Great insight on pots and resistors! I never figured that could make so much difference. Now would that apply the other way around? I have a strat style that I use for hard rock and while I'd like main riffing on the bridge beefy and humbucky I'd like to switch to the neck pickup for soloing and get that clean attack that fenders have (think Blackmore or even Malmsteen, but just for neck soloing) so it could be considered a 2 guitars in 1 concept in some way. I take it that the output volume stays more or less the same and that the main difference is tonal. Should I try and use a 500K pot and cap off the neck pickup with a resistor to make it warmer or would that kill the "strat neck pickup" experience? I don't want to make the difference between pickups all that evident but I sure want a single coil neck pickup sound for some soloing at any given time. Thanks!
But the volume pot still remains 500k, right?
If you do it only to your tone pot, it’s like having 500k volume and 250k tone with the bridge.
This is a great video, thank You Kris!!
You should do a setup reveal for someone like Per Nilsson or Tosin Abasi, something with an 8 string.
I have a 470k resistor, but it's smaller in size. Would it still work?
Hi, there are bunch of 470 or 550k ohm resistors like 1/4W, 1/2W or 2W. May I ask which watt option did you use?
Yeah, I wonder the same thing
1/4 W is all you need. Higher power dissipation is not needed for this job and the higher power resistors will be bigger and more costly.
@@ianparr1533 thanks a lot
I just wonder, if an HSSS Config on a Strat style guitar would work and makes sense at all!? So, for example a Seymour Duncan JB Jr. + 3 Fender noiseless single coils... asking for a friend 🤭
I have a question for „the other way around“:) I habe a tele that I installed a 4-way switch to and I was asking myself if there was a way to balance the pseudo-humbucker out?
Wow, that's a great question. I hope someone can jump in and share their experience. I can't think of a good way of balancing that out. The problem I see here is, that what ever you do for that position of the switch (the series humbucker wiring) will effect other "normal" positions too since it's not an actual humbucker but the two singles wired in series. I hope that makes sense to you. Cheers //Kris
Thank you for this information! It is really helpful. Question: What about if you’re coil splitting humbuckers? Is it the same principle where you add a 560k resistor to the ground? Thanks again!
I'm planning on doing a strat mod turning it from SSS to HSH, but with a hot rail in middle position
DiMarzio recommends 500k volume and tone pots for the fullsize humbucker, but for the hot rail the recommend 500k for the volume and 250k for the tone pot
How do I make sure the hot rail will see 250k on the tone pot only?
Honestly, I wouldn't worry about that too much. Try it with 500k pots in every position. First of all tone pot values have a little less impact on the sound than volume pots and the hot rail is a humbucker so it should do fine with 500k. Cheers //Kris
Can I do this with a 3-way toggle switch?
Can you do a video with 10 Free ways switches + resistant?
huge help, thank you!
Hi Kris, great video .... as always!
I will try the mod for a Tele, Humbucker at neck , Single Coil at bridge.
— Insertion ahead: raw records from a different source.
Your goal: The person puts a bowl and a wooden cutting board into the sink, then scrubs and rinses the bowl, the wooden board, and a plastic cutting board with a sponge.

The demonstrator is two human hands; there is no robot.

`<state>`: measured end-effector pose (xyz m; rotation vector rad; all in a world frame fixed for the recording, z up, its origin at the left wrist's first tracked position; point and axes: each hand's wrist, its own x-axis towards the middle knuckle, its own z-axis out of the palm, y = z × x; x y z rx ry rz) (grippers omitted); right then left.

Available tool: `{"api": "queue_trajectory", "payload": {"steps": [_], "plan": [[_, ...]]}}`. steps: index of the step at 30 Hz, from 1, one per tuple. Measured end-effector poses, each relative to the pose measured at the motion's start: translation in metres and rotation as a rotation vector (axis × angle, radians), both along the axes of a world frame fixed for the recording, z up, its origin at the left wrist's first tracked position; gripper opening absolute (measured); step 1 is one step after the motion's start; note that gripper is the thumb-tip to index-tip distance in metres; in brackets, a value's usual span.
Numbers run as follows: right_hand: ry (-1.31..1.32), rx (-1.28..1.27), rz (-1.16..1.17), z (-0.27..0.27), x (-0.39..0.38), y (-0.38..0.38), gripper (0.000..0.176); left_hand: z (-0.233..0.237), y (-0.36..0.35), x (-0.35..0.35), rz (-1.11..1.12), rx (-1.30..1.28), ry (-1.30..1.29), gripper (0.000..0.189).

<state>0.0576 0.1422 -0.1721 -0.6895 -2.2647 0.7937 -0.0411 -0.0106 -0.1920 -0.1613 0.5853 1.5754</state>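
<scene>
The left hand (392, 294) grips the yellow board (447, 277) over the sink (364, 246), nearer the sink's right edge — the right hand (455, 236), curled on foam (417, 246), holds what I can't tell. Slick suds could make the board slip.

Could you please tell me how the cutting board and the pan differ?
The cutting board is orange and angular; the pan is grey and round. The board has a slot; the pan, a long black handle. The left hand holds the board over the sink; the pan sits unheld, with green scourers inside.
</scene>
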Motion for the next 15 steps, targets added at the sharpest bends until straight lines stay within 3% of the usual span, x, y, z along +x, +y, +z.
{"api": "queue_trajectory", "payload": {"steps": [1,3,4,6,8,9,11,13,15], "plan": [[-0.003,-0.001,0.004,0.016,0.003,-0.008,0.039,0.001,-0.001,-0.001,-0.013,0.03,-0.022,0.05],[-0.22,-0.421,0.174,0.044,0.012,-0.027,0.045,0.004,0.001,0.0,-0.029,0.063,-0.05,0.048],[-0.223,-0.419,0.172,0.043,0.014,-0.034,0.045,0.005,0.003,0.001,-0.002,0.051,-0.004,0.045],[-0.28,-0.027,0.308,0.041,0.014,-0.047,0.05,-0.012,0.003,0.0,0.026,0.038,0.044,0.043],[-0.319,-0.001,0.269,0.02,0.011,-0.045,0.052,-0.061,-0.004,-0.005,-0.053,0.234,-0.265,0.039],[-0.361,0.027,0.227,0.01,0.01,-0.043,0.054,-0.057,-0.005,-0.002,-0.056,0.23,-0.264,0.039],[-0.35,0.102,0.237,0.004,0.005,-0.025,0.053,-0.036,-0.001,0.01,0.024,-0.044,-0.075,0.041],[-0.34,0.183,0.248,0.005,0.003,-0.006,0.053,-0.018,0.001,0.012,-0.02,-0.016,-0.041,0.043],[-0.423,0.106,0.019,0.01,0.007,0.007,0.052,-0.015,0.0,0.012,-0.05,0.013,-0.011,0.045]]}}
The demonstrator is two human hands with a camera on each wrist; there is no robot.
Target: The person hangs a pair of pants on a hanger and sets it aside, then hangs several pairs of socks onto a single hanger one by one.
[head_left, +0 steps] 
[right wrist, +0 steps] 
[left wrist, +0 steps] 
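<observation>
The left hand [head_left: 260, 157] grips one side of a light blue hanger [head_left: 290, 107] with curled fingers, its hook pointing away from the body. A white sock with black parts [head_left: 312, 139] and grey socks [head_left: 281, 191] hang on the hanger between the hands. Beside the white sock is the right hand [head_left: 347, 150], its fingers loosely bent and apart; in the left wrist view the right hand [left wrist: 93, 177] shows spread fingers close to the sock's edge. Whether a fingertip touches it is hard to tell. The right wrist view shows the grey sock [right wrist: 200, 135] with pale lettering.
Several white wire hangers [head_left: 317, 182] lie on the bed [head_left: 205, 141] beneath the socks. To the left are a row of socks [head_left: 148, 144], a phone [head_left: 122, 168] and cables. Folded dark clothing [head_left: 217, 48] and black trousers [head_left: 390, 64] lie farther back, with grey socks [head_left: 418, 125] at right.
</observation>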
But what is not clear to me why the added Resistor ist not influencing the Humbucker when the switch is in middle position.
Can you please explain this or provide a small circuit diagram? Quick and dirty hand paint is enough.
Hi, the humbucker probably sees the resistor in the middle position since the whole circuit is "active". So it has to have a slight effect on it. It's just not audible so I don't mind it. That's the reason why I tested it in the video. It feels and sounds natural so all is good. :) Cheers //Kris
@@ThomannsGuitarsBasses Hi Kris, thanks for the fast reply. I also have the impression that it sounds good. I just wanted to understand the circuit with my weak electronical basics ;-) I think I will order some resistors and will try the mod, it's not such a big "soldering deal" :-) Cheers Stefan
Is there a mod if you have a split coil?
Is it not true that by adding 470k resistor to a 500k pot you increase the whole resistance to 970k? I don't understand how adding 470k resistor make the pickup "see" 250k. Can you add a schematic how it is exactly connected and how it works? What pot was in that second hss guitar and what resistor should be used ?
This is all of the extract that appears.